▶ **EXERCISE AIM**: Quote exactly and only this range of lines in the data below: the line that holds "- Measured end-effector" to the line that holds "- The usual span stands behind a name", both included.
··· EXERCISE DATA
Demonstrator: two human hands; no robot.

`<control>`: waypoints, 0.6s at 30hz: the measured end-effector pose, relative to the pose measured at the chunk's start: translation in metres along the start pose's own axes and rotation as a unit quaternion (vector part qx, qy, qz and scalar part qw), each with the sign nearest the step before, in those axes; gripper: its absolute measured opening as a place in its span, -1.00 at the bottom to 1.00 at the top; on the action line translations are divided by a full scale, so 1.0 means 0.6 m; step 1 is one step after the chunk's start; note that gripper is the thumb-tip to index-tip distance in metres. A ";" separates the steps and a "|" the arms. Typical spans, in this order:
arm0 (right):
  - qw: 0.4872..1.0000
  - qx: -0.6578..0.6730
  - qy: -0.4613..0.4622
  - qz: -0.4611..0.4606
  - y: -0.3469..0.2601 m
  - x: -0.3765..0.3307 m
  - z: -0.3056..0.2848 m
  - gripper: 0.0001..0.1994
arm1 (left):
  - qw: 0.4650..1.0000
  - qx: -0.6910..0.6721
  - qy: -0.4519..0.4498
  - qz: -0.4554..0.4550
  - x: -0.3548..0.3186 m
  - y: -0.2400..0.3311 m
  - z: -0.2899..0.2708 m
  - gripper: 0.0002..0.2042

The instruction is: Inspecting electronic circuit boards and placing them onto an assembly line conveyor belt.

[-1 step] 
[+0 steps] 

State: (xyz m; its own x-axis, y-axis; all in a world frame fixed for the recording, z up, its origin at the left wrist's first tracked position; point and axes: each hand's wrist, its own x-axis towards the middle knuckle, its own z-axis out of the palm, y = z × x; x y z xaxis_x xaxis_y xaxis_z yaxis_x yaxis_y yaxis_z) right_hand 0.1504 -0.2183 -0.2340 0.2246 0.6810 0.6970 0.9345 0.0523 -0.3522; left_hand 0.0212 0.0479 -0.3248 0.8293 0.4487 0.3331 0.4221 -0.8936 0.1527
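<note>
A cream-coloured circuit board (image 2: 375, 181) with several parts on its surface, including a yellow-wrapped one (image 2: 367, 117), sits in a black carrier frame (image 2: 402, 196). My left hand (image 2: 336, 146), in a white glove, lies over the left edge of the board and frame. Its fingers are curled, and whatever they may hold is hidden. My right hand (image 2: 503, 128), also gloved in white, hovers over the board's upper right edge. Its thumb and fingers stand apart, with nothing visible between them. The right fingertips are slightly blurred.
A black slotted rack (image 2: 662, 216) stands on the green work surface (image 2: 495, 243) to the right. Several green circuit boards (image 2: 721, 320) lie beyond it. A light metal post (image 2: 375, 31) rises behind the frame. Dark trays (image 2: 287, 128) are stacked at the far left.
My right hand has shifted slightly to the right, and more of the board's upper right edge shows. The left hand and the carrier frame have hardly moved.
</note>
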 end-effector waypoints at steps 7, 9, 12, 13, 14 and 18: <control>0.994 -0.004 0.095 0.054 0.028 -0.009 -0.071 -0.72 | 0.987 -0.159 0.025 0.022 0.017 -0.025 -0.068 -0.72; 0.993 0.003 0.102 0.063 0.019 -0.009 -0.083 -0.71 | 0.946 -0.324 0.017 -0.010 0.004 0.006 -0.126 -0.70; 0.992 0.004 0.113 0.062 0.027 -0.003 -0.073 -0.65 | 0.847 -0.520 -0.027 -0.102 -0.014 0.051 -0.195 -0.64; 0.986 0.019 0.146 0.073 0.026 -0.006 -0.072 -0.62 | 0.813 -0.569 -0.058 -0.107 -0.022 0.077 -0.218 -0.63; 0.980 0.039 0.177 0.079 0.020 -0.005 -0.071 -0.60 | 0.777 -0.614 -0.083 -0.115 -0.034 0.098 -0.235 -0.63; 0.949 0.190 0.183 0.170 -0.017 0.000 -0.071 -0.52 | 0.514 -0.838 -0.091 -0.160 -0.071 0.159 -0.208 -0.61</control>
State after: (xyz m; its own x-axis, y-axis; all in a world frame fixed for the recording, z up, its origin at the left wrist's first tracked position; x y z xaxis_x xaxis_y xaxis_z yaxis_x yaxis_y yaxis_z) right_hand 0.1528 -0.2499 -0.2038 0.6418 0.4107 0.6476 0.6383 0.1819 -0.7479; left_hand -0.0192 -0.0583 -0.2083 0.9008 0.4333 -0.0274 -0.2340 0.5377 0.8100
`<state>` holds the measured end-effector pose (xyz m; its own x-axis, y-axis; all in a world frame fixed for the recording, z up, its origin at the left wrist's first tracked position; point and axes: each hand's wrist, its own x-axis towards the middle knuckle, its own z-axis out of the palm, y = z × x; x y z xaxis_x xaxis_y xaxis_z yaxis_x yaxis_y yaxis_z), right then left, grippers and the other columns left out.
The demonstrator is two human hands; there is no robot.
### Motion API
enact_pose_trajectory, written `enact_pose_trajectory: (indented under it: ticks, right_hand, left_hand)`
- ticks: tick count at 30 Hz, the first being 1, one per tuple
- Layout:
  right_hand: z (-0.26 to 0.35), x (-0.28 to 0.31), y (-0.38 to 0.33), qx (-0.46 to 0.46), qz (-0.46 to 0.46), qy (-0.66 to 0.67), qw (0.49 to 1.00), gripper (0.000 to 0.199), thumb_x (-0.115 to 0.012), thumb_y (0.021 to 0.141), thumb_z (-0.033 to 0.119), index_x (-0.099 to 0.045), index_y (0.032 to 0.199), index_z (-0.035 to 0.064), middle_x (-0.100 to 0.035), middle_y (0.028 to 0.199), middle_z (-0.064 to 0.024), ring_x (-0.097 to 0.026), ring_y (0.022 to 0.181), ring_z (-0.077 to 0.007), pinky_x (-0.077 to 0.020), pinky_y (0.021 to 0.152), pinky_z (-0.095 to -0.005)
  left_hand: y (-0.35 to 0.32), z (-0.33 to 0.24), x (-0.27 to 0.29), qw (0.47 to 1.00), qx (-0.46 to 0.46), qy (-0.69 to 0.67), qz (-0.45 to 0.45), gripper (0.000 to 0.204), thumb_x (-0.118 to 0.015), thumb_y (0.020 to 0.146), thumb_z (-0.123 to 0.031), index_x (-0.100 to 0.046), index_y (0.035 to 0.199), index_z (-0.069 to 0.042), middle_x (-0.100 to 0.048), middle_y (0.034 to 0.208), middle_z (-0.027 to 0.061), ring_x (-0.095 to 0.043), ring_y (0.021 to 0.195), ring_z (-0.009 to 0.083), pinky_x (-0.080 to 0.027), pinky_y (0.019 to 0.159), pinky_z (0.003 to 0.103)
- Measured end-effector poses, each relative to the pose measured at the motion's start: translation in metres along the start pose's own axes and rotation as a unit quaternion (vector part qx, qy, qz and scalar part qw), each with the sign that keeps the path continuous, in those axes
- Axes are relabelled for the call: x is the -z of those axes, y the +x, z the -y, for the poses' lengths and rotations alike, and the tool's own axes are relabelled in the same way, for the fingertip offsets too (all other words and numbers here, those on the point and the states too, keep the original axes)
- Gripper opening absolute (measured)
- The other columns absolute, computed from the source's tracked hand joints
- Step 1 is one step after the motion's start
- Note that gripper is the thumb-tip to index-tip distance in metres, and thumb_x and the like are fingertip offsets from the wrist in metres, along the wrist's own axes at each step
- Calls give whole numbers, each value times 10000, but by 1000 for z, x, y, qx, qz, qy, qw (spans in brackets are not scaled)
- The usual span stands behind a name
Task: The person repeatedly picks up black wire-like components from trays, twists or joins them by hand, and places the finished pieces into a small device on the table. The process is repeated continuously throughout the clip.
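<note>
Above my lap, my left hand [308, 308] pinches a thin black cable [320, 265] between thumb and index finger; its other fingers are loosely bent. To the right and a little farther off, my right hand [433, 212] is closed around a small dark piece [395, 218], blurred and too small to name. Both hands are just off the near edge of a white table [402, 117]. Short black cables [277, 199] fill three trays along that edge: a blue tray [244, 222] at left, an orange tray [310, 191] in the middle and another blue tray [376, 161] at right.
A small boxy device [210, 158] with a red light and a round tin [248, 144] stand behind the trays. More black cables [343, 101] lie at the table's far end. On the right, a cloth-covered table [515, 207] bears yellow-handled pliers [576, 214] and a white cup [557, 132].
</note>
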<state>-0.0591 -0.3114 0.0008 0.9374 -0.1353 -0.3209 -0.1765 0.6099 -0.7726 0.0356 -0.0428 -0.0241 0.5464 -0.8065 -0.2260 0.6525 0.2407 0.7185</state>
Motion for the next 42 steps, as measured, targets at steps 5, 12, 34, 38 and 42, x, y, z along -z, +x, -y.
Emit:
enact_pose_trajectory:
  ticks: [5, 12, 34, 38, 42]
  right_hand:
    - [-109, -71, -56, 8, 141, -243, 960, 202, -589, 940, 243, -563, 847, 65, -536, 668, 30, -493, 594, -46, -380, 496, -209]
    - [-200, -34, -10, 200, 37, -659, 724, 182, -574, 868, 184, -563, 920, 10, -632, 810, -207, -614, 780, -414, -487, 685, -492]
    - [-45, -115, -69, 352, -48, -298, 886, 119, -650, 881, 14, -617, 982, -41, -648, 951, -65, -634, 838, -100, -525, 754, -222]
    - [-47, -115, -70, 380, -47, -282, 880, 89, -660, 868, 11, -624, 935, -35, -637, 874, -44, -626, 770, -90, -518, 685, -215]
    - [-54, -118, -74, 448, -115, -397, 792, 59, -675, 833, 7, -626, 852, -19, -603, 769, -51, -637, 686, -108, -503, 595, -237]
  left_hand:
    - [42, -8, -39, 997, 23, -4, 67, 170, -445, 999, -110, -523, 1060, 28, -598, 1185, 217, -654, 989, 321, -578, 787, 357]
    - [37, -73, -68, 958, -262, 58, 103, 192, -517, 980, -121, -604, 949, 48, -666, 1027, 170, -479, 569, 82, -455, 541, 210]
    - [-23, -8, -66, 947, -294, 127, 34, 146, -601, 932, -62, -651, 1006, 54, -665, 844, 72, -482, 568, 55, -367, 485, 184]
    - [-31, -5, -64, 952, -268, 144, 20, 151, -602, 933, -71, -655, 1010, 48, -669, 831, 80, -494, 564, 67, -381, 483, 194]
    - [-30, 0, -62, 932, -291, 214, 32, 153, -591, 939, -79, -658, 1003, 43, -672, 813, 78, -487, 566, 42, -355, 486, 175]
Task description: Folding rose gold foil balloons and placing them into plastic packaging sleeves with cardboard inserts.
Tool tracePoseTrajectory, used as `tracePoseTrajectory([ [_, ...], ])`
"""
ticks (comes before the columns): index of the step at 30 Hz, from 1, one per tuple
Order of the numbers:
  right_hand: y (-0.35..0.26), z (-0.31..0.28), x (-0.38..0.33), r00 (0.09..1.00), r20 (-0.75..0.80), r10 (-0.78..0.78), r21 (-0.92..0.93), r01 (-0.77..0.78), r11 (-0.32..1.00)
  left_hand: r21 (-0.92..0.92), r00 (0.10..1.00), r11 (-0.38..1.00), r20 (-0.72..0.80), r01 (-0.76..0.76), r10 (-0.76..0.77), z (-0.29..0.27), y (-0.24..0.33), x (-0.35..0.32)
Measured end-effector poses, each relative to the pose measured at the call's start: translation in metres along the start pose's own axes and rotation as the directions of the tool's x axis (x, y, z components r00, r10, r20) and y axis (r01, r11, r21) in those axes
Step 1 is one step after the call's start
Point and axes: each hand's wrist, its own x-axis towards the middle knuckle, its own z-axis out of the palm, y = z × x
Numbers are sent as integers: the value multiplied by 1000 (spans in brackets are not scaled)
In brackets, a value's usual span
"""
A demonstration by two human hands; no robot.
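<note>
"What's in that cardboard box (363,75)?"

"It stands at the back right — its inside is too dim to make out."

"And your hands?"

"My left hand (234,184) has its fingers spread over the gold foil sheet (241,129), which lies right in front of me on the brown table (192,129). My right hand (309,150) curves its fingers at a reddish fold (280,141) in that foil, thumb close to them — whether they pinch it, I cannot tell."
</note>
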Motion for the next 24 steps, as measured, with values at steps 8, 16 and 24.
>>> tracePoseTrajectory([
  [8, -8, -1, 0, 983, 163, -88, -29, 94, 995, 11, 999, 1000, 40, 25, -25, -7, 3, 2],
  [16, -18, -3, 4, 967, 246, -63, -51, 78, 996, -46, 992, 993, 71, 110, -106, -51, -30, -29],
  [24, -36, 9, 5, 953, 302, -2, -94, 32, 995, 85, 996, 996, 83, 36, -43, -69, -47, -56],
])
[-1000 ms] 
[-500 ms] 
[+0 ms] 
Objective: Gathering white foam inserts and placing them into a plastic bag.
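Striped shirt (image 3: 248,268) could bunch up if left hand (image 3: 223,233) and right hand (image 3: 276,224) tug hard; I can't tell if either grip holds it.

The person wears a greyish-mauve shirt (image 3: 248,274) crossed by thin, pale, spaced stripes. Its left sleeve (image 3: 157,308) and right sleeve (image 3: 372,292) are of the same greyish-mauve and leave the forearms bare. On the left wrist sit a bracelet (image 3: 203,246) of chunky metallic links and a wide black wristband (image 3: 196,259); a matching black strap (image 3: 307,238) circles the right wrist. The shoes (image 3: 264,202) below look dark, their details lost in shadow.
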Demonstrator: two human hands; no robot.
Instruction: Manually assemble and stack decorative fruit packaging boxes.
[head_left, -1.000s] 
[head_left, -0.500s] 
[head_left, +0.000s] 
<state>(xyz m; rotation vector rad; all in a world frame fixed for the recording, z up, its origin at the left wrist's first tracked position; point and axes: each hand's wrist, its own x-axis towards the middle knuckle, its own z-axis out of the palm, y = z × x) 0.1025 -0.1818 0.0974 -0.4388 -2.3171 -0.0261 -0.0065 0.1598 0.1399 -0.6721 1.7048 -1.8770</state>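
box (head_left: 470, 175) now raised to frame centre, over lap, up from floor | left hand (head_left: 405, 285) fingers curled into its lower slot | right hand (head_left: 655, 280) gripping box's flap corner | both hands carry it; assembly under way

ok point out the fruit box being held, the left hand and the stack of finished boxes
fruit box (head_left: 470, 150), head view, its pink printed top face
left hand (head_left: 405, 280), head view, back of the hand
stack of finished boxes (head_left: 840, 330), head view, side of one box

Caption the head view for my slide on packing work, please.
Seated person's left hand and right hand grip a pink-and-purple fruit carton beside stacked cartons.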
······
▶ **SOLUTION**:
- Measured end-effector poses, each relative to the pose measured at the motion's start: translation in metres along the start pose's own axes and rotation as a unit quaternion (vector part qx, qy, qz and scalar part qw), each with the sign that keeps the path continuous, in those axes
- Axes are relabelled for the call: x is the -z of those axes, y the +x, z the -y, for the poses' lengths and rotations alike, and the tool's own axes are relabelled in the same way, for the fingertip offsets too (all other words and numbers here, those on the point and the states too, keep the original axes)
- Gripper opening absolute (measured)
- The other columns absolute, computed from the source's tracked hand joints
- Step 1 is one step after the motion's start
- Note that gripper is the thumb-tip to index-tip distance in metres, and thumb_x and the like are fingertip offsets from the wrist in metres, along the wrist's own axes at each step
- Calls give whole numbers, each value times 10000, but by 1000 for z, x, y, qx, qz, qy, qw (spans in brackets are not scaled)
- The usual span stands behind a name

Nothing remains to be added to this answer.